Action item
Nothing but a number should be given: the count of lines in the data that include the string "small".

Extracted data entries
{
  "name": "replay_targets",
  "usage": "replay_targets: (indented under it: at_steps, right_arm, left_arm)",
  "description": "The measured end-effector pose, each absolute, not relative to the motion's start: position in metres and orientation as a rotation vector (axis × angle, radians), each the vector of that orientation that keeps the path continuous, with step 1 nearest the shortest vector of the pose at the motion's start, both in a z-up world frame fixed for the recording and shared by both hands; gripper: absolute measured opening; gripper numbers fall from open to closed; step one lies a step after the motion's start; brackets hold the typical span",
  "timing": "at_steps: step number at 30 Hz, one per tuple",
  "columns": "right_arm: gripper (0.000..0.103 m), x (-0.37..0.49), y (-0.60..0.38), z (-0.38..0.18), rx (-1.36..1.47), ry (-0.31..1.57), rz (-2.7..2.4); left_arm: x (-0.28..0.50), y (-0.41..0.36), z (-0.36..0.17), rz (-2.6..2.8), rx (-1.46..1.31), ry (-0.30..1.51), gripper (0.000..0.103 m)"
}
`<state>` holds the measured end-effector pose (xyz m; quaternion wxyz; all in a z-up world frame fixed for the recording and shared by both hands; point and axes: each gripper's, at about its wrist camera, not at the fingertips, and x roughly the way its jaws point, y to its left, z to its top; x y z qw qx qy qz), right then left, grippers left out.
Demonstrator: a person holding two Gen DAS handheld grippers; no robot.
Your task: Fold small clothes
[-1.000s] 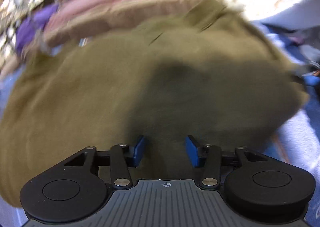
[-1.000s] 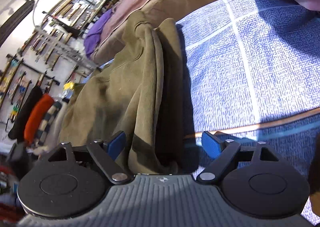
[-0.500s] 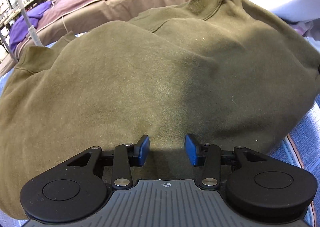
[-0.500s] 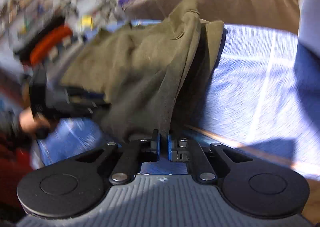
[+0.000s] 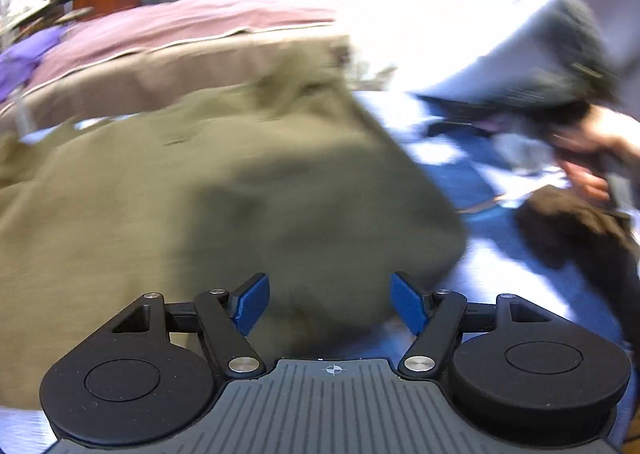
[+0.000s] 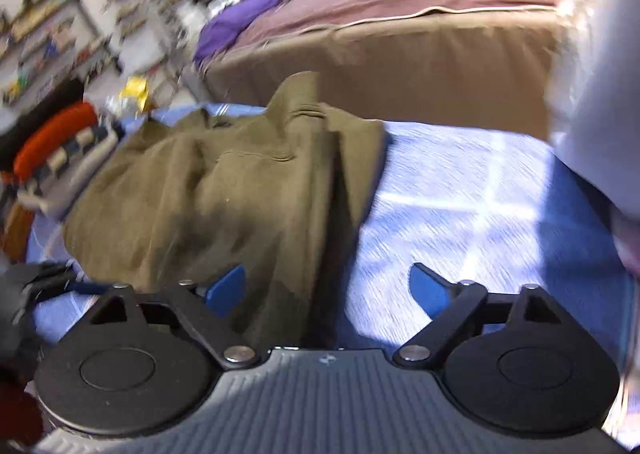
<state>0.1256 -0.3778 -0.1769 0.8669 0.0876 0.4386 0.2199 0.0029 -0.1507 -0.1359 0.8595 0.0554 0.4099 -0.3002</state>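
Both grippers stand released, jaws spread wide and gripping nothing. From the left gripper (image 5: 330, 304) the olive top (image 5: 224, 190) fills the field from 9 o'clock round to 1 o'clock, its near hem running right under and between the blue pads, so cloth already lies within the jaws' reach. From the right gripper (image 6: 326, 292) the same top (image 6: 224, 190) sits at 10 to 12 o'clock, bunched into a long ridge that runs from the jaws away toward 12 o'clock; its stacked right edge lies between the pads, nearer the left one.

Judging by this, the garment's long axis runs away from both grippers, toward the brown bed (image 6: 420, 58) at the far end. The left gripper is square on the body of the top; the right one is only on its right margin. The next fold probably hinges on that margin: it has to be pinched where the layers pile up, then carried toward 9 o'clock across the body.

Open room lies on the blue blanket (image 6: 480, 214) from 12 to 3 o'clock of the right gripper. In the left view a dark garment (image 5: 576, 230) and a bare hand (image 5: 592, 158) sit at 2 to 3 o'clock, apart from the top. Both views are motion-blurred, so fine edges are uncertain.
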Motion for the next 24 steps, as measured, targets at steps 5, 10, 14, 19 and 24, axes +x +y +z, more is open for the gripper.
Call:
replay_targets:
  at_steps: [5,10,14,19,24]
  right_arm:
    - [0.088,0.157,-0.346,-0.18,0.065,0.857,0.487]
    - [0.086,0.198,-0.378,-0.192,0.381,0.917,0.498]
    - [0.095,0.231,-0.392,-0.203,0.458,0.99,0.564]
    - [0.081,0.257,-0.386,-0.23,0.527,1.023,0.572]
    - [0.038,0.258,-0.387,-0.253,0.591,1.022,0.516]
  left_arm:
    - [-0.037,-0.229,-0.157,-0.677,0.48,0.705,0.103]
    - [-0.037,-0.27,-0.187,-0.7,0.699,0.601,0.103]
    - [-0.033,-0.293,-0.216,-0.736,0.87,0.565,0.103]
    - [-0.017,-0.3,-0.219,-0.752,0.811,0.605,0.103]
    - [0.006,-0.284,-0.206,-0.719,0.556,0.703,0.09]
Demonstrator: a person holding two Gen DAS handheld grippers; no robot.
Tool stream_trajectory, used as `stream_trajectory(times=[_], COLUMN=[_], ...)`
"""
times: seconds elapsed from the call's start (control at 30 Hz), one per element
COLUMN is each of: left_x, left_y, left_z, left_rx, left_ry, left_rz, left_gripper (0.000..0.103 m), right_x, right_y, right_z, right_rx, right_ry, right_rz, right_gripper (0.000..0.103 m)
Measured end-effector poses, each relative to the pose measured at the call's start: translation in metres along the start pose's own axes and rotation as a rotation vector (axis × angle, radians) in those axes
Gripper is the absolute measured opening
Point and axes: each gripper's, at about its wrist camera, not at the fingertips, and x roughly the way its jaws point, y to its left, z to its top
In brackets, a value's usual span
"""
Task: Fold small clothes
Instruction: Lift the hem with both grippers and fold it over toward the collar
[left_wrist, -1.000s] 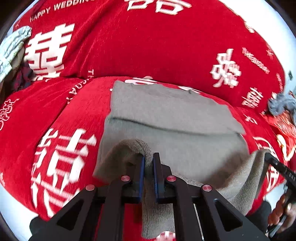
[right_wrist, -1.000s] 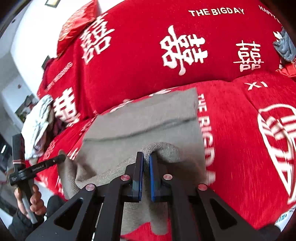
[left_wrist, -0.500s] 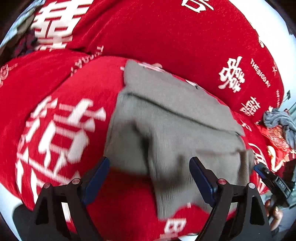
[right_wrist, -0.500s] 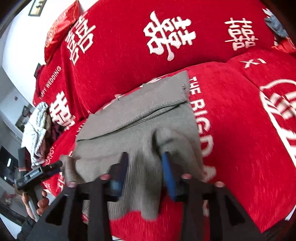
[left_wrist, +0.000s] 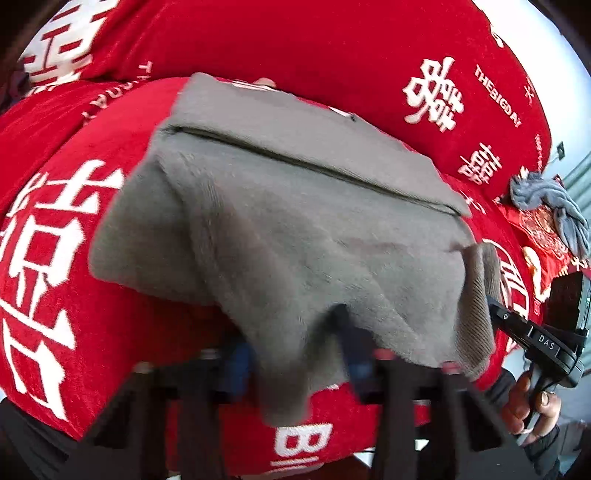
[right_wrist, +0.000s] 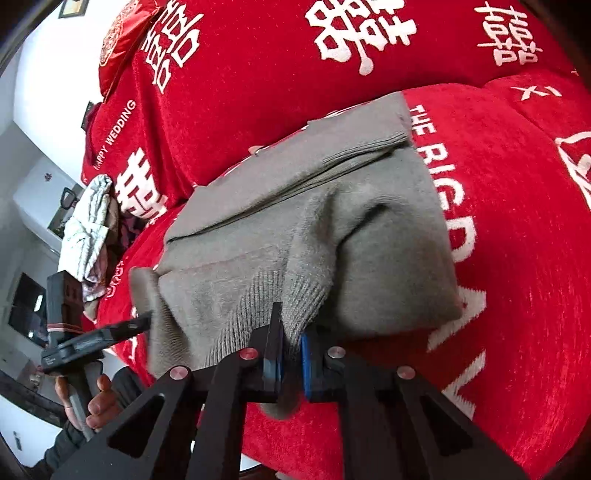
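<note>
Your grey sweater (left_wrist: 280, 229) lies part-folded on the red sofa cover (left_wrist: 55, 229). Your right gripper (right_wrist: 291, 363) pinches its ribbed hem, jaws nearly together. Your left gripper (left_wrist: 295, 354) has been closing, jaws apart astride a drooping fold; blur hides contact. Only the left view shows blue-grey cloth (left_wrist: 550, 206).

Plain grey knit garment (left_wrist: 295, 221) on red, white-lettered sofa cover (left_wrist: 332, 48)

A red sofa cover (right_wrist: 517, 229) printed with white characters is carrying a grey knitted garment (right_wrist: 280, 236) lying partly folded on the seat, while a pale crumpled cloth (right_wrist: 88, 225) is lying at one end and a blue-grey cloth (left_wrist: 550, 206) at the other.
</note>
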Motion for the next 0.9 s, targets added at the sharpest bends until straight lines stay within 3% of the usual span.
stream_trajectory(times=[0.03,0.1,0.37,0.53,0.9], left_x=[-0.003,-0.009,-0.060,-0.091,-0.098], left_y=[0.000,0.003,0.001,-0.009,0.000], left_z=[-0.002,-0.006,-0.003,0.017,0.084], left_rx=[-0.001,-0.008,-0.036,0.007,-0.074], left_ry=[0.000,-0.010,-0.186,-0.310,-0.368], left_rz=[-0.002,-0.006,-0.057,-0.023,0.055], left_gripper=[0.019,0.010,0.008,0.008,0.008], right_x=[-0.004,-0.015,-0.059,-0.080,-0.078], right_y=[0.003,0.006,0.029,0.044,0.044], right_z=[-0.002,-0.005,0.002,0.027,0.088], right_rx=[-0.016,-0.023,-0.064,-0.060,0.049], right_ry=[-0.004,-0.024,-0.151,-0.246,-0.311], right_rz=[0.002,0.029,0.145,0.163,0.096], right_gripper=[0.008,0.008,0.007,0.007,0.007])
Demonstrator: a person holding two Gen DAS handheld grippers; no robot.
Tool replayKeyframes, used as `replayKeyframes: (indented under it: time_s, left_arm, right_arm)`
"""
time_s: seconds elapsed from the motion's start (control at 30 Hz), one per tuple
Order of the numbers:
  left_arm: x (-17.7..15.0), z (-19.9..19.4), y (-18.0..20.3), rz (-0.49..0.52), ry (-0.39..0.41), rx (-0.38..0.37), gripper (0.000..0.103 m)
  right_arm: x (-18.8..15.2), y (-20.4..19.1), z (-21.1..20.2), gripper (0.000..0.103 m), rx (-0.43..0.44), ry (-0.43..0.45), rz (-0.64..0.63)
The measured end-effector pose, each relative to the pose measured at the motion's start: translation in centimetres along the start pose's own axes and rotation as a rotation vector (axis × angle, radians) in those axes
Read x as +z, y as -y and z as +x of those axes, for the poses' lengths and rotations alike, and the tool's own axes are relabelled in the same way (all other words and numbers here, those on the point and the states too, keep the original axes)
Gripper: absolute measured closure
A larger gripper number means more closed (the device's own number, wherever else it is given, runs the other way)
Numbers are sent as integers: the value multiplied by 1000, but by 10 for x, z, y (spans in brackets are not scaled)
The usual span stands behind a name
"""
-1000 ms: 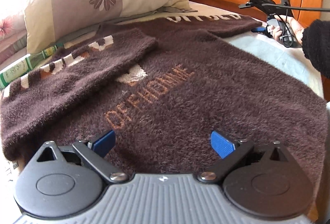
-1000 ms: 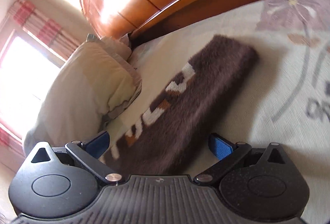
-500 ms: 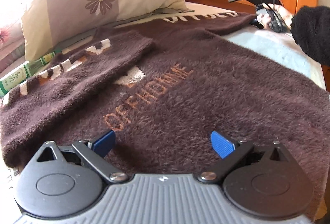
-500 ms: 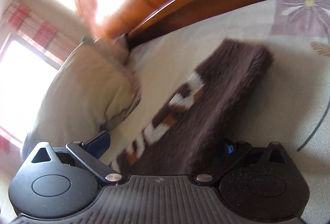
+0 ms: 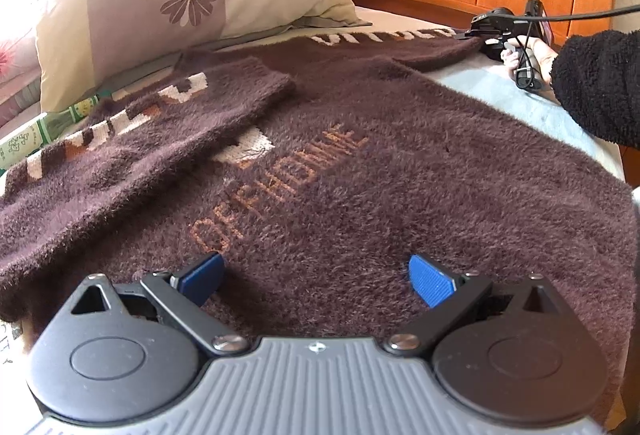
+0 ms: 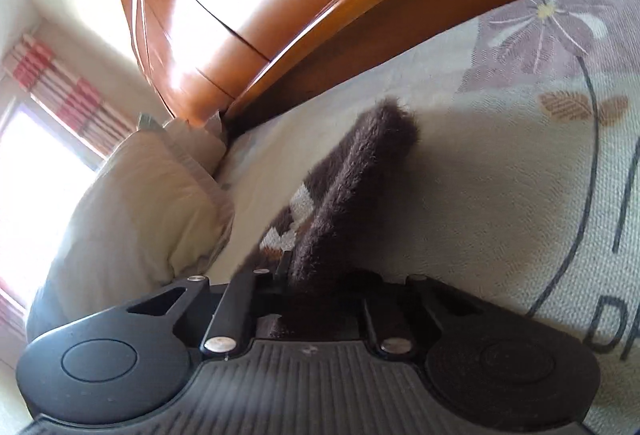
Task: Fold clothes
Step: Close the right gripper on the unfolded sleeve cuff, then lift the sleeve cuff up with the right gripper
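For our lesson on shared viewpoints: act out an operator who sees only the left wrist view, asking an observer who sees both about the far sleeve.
Operator: Has the right gripper closed on that sleeve?
Observer: Yes. The right gripper is shut on the far sleeve.
Operator: Does the sleeve lie flat?
Observer: No, it stands on edge, bunched, above the bedsheet.
Operator: What lies behind it?
Observer: A cream pillow against the headboard.
Operator: My left gripper is open over the sweater.

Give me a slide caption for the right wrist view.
Right tongs shut on the fuzzy brown sweater sleeve, lifting it off the floral bedspread.
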State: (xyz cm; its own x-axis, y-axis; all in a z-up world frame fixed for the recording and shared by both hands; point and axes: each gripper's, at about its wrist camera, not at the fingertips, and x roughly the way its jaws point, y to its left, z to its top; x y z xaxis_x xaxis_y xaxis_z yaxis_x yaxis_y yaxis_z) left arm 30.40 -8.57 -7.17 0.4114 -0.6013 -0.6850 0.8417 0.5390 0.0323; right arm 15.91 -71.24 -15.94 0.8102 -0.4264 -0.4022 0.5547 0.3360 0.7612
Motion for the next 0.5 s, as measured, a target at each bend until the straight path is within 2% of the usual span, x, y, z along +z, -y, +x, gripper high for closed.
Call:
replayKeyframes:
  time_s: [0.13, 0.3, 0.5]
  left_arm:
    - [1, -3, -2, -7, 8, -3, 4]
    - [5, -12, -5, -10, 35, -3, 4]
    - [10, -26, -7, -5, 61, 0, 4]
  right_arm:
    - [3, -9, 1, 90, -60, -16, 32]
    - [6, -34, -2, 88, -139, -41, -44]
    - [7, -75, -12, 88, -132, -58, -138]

Exercise answer
2